> **ASSIGNMENT**
Locate each line with the string "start" in the listing below and copy it.

> **DATASET**
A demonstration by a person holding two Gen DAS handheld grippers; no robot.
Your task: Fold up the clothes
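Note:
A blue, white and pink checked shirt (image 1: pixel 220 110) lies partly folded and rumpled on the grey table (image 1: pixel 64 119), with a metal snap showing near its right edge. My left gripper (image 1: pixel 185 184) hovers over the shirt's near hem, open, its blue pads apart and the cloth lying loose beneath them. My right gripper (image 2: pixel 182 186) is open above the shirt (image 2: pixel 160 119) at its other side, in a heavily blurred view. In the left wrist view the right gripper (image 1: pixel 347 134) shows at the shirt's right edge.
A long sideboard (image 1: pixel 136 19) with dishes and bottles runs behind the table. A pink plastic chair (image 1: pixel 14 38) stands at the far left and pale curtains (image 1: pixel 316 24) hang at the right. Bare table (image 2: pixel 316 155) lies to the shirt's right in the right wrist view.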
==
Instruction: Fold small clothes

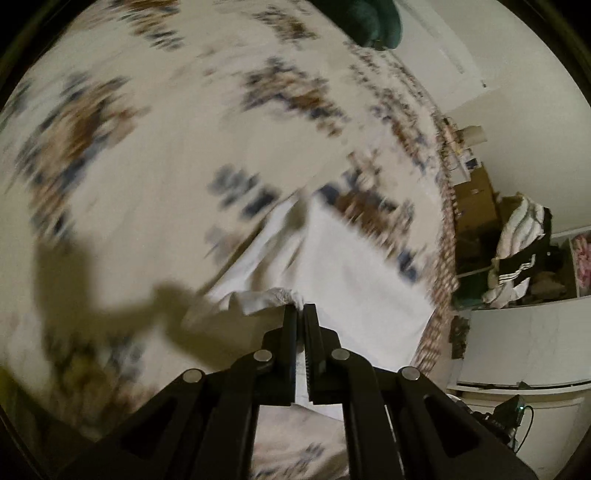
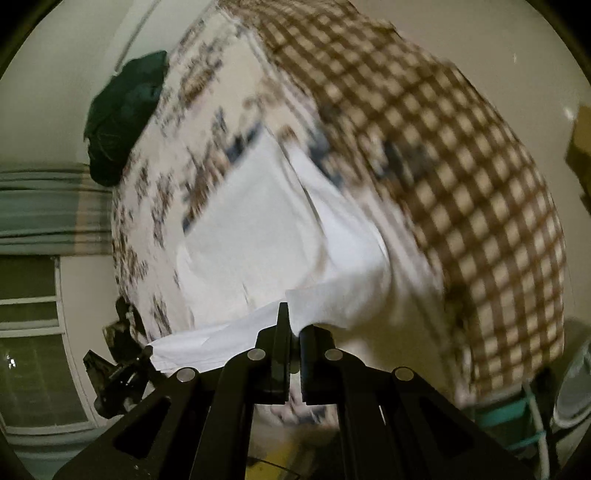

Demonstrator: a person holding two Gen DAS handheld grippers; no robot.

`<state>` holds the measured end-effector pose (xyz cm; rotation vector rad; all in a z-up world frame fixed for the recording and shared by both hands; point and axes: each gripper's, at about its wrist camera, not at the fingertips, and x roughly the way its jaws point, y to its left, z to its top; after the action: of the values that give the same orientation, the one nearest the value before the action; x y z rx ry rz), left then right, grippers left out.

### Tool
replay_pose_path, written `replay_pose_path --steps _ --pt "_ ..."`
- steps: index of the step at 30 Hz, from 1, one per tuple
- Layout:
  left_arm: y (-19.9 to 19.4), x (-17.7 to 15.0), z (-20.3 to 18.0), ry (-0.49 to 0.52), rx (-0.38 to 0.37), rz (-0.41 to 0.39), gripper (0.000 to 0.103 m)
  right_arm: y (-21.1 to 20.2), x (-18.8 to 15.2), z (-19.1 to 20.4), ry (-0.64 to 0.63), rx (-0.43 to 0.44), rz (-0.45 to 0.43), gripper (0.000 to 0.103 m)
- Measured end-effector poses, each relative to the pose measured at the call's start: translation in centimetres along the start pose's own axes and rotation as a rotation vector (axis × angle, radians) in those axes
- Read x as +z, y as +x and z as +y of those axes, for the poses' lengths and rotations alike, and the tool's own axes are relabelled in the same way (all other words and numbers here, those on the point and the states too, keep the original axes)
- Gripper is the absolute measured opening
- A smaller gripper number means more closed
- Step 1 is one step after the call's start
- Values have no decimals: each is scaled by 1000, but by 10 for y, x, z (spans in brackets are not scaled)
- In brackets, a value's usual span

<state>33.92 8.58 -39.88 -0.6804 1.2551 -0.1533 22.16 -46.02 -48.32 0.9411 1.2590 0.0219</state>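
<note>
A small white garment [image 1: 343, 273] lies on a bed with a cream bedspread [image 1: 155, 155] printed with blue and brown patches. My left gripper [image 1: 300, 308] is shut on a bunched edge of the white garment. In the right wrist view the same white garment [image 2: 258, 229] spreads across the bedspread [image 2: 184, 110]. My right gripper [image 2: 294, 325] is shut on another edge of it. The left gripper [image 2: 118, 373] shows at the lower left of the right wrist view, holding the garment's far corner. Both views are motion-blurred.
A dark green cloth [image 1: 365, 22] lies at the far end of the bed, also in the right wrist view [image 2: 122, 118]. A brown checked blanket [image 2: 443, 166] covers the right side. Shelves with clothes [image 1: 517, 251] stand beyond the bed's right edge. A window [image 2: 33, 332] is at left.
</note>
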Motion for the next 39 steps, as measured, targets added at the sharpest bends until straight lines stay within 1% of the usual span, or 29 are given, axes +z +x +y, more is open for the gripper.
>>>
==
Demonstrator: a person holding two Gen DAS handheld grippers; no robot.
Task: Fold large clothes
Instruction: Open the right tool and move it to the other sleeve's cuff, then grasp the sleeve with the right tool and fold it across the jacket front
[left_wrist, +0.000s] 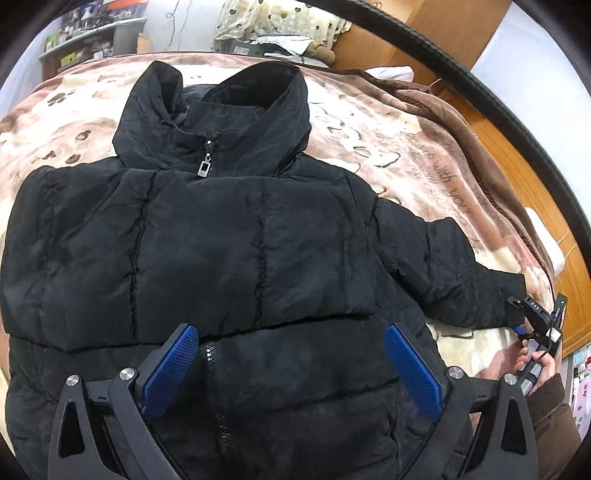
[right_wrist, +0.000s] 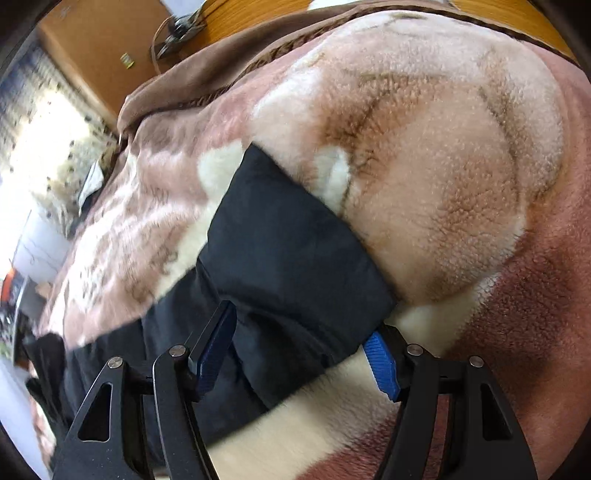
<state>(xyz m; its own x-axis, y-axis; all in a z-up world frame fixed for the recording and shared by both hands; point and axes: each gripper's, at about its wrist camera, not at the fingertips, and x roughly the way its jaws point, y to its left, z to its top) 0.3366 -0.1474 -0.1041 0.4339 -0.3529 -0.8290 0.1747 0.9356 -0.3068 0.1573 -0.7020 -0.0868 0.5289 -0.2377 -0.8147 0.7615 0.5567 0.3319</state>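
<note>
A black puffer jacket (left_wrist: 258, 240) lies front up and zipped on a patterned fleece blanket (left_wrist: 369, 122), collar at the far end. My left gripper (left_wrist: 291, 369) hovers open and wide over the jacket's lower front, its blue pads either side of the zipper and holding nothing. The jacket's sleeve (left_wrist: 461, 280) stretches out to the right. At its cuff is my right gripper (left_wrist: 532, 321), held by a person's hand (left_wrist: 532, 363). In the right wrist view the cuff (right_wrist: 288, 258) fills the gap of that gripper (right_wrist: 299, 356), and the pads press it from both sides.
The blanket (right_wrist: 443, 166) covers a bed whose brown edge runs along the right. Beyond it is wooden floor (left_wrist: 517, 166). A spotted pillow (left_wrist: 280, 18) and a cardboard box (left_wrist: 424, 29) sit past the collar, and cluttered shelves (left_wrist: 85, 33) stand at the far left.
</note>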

> **RESPONSE FOR THIS EXERCISE**
- Measured end-effector poses, each relative to the pose measured at the call's start: translation in centimetres along the start pose's own axes and rotation as a rotation vector (axis × angle, radians) in those axes
- Step 1 is one step after the call's start

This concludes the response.